30 Jul 2021 - By: Mareike Jezek

JXB Volume 72, Issue 15 – Editor’s choice

This article highlights the following publication:

Open stomata 1 exhibits dual serine/threonine and tyrosine kinase activity in regulating ABA signaling

Yun Shang, Dami Yang, Yunmi Ha, Ju Yeon Lee, Jin Young Kim, Man-Ho Oh, Kyoung Hee Nam

Journal of Experimental Botany, erab225, https://doi.org/10.1093/jxb/erab225

Unexpected new insights into plant responses to drought stress

Gas exchange between plants and the environment is vital for life. Oxygen released from leaves enables aerobic metabolism and uptake of CO2 fuels photosynthesis to produce organic material. Furthermore, by mediating water transfer from the soil to the atmosphere, plant transpiration plays a key role in the terrestrial water cycle and the global climate. Plants facilitate gas exchange through leaf pores called stomata. Each stoma is flanked by a pair of guard cells that open and close the pore dynamically in response to internal and external cues. For example, stomata of most species open upon light perception to enable CO2 uptake for photosynthesis, whereas darkness leads to stomatal closure to limit transpirational water loss. What looks like relatively simple mechanistic opening and closing processes from the outside is in fact driven by a sophisticated cellular system of membrane transporters that adjust the guard cells’ osmotic potential and turgor pressure. All transporter activities are constantly fine-tuned to balance photosynthetic carbon fixation and dehydration avoidance under dynamic environmental conditions. Post-translational modifications such as protein phosphorylation is instrumental in these regulatory processes.

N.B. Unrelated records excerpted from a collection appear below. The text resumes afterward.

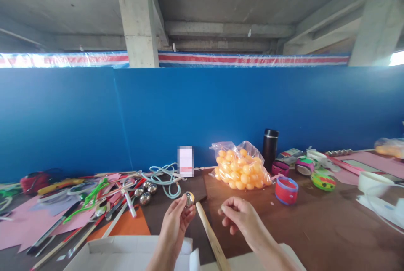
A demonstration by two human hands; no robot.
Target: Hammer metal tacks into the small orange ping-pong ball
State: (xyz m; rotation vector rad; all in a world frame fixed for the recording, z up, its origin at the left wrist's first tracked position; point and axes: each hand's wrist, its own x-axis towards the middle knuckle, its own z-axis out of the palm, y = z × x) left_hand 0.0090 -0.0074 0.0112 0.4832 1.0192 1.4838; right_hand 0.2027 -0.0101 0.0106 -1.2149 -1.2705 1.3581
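Observation:
My left hand (177, 218) is closed around a shiny metal ball (190, 199), held up between the thumb and fingers. To its right, my right hand (241, 218) hovers above the brown table with thumb and forefinger pinched and the other fingers curled; whatever may be in the pinch is too small to make out. A wooden stick (211, 237) slants between both hands, touching neither as far as I can see. Several more metal balls (145, 198) lie in a cluster left of my left hand. A white cardboard box (126, 245) sits under my left forearm.
A clear bag of orange balls (241, 172) stands behind my right hand, near a black flask (270, 149) and a red tape roll (286, 191). Pale blue rope (164, 176) lies at the back. Pens, tools and pink paper (34, 220) clutter the left; a blue partition (195, 107) rises behind.

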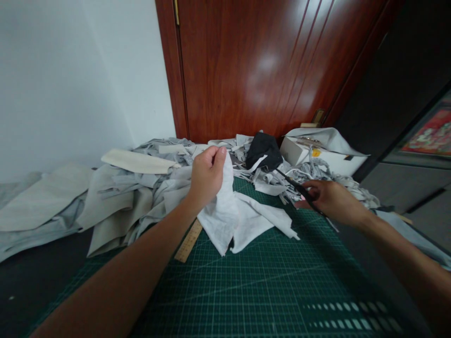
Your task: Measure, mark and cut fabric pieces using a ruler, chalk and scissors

A major player in the stomatal closing response to dehydration is Open Stomata 1 (OST1), a member of the sucrose nonfermenting 1 (SNF1)-related protein kinase family (SnRK2). Stomatal closure under drought is triggered by the phytohormone abscisic acid (ABA) and OST1 is a central mediator between ABA perception and downstream processes such as membrane transporter regulation and production of reactive oxygen species. Under non-stress conditions OST1 is dephosphorylated and thereby inactivated by PP2C phosphatases such as ABA-Insensitive 1 (ABI1). When ABA is present in the cell OST1 is released from ABI1 and the drought stress response is initiated.

OST1 is integrated into a vast phosphorylation-based signalling network and manifold interactions with other kinases and phosphatases have been confirmed, yet the entirety of all phosphorylation and dephosphorylation processes is far from understood. Unravelling interactions between participating enzymes is complicated by the fact that they cannot only transfer phosphate groups onto other proteins but also perform autophosphorylation.

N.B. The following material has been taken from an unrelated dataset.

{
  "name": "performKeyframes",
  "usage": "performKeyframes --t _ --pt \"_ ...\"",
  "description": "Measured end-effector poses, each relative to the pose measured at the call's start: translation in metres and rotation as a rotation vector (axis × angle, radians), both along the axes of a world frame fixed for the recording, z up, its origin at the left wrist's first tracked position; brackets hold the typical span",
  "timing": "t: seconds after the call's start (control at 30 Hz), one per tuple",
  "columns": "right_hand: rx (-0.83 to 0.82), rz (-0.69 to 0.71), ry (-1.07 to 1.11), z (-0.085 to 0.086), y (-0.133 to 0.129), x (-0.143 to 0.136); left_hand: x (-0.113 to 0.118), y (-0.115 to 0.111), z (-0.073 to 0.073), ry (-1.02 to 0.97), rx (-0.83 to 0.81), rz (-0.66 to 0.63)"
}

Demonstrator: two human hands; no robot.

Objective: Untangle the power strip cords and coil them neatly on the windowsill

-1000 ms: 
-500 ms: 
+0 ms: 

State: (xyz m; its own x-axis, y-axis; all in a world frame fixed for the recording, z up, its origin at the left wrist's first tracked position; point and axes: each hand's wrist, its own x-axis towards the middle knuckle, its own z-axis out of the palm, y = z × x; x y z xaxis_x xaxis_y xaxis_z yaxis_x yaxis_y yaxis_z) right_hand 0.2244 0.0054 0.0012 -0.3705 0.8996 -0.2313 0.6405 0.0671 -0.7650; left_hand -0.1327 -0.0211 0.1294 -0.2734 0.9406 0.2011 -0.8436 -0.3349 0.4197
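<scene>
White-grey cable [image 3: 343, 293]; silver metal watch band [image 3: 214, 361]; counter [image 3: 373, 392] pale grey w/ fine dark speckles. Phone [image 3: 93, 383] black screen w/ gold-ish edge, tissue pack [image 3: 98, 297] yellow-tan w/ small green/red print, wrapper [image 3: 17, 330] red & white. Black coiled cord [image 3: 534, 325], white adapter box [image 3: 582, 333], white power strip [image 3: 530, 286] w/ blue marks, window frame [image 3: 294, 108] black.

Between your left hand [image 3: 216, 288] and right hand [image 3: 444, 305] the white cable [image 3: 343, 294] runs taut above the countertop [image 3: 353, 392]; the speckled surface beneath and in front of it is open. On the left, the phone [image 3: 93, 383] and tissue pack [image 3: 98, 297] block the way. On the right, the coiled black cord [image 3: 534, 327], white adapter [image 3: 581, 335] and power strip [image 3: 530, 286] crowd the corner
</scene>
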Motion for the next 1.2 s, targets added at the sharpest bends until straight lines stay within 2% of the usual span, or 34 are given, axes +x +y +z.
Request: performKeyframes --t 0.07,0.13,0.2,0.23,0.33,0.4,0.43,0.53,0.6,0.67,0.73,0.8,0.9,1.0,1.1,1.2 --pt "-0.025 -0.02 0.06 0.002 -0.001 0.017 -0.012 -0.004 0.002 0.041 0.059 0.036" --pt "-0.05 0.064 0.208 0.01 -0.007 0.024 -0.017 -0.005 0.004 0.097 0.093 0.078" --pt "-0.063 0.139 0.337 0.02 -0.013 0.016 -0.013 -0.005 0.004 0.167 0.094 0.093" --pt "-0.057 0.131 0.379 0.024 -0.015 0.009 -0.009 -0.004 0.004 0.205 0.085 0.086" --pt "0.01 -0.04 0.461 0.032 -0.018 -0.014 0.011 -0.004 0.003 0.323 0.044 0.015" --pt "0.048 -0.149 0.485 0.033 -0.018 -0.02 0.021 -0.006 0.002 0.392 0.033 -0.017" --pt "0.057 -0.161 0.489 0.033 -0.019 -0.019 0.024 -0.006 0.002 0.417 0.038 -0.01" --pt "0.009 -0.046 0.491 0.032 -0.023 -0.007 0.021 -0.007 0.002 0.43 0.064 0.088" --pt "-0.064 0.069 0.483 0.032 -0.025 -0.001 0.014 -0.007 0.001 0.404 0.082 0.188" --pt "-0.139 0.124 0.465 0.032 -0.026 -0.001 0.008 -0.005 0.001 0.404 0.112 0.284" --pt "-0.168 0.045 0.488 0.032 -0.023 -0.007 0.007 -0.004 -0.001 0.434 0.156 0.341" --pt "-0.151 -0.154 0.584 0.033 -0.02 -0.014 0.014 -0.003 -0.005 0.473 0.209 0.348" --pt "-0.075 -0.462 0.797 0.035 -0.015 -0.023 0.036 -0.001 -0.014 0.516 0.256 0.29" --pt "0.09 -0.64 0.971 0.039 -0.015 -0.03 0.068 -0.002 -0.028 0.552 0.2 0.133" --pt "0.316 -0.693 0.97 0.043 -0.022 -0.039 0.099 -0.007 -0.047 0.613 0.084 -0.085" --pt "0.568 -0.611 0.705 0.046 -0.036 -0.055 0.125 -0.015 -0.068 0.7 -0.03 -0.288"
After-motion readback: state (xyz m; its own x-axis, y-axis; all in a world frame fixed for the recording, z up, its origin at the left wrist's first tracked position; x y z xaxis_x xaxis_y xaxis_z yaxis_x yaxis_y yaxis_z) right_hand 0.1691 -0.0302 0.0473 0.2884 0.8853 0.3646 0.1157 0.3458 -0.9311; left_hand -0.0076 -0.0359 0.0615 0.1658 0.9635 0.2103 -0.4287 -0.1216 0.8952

In this issue of the Journal of Experimental Botany Shang et al. focus on the previously described ABA-induced complexation of OST1 and the BRI1-associated receptor kinase 1 (BAK1), which is known to be involved, for example, in plant innate immunity. What had started out as a simple experiment to identify additional autophosphorylation and BAK1-mediated transphosphorylation sites on OST1 resulted in unexpected new discoveries.

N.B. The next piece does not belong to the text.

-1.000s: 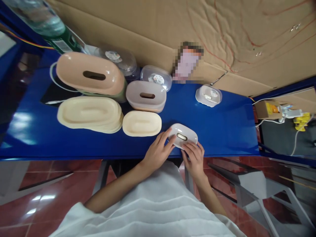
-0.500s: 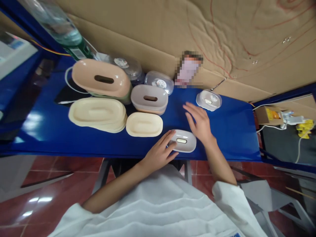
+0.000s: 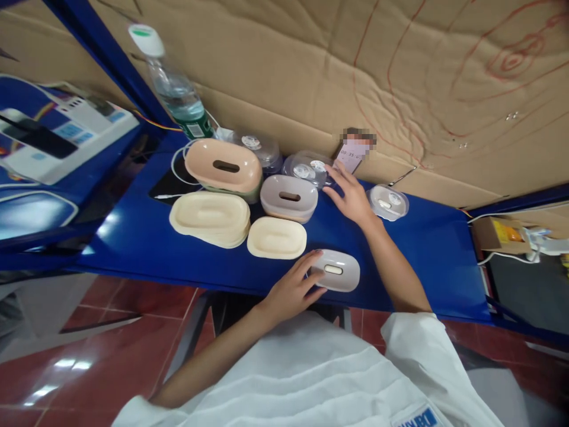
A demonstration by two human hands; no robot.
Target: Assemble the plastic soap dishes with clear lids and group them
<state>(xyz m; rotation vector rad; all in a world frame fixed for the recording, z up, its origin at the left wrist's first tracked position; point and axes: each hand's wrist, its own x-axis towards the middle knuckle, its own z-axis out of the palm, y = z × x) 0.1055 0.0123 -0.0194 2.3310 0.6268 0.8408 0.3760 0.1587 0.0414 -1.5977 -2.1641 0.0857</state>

Using mass spectrometry and site-directed mutagenesis, the authors found four new amino acid residues within OST1’s activation loop that serve as both auto- and transphosphorylation sites and that are essential for OST1 activation and ABA-induced stomatal closure. Different phosphorylation statuses in this region of OST1 may specify the diversity of downstream signalling responses. Interestingly, the identified phosphosite cluster did not only comprise serine and threonine, which are most often targets of kinases and phosphatases, but also phosphorylation of specific tyrosine residues was pivotal for OST1 activation in the presence of ABA. Transgenic ost1 plants transformed with a phospho-dead tyrosine mutated Y182F variant of OST1 failed to close their stomata in response to ABA application and transcription of ABA-responsive genes was significantly decreased compared to wild-type plants. Furthermore, the membrane transporter SLAC1, which is activated by OST1-mediated phosphorylation, had a reduced phosphorylation status in these mutants indicating that the mutated OST1 failed to phosphorylate SLAC1. By contrast, phospho-mimetic Y182D mutagenized OST1 rescued the ost1 phenotype.

These results show for the first time that tyrosine phosphorylation is functionally important in the OST1-mediated drought response, a surprising novelty since OST1 has thus far only been described as a serine/threonine kinase. Even more surprising is the finding that this characteristic of OST1 is obviously not that exceptional but conserved in close homologues of the SnRK2 family. Even a subset of PP2C phosphatases including ABI1 was shown to exert tyrosine phosphatase activity on phosphorylated Y182 of OST1. Since the PP2Cs lack the conserved amino acid sequence motif CX5R that is characteristic for other bona-fide tyrosine phosphatases the authors suspect that these enzymes with dual specificity for serine/threonine and tyrosine may adopt different catalytic mechanisms. Uncovering these mechanisms and finding more non-homologue but functionally similar proteins will be an exciting task for the future.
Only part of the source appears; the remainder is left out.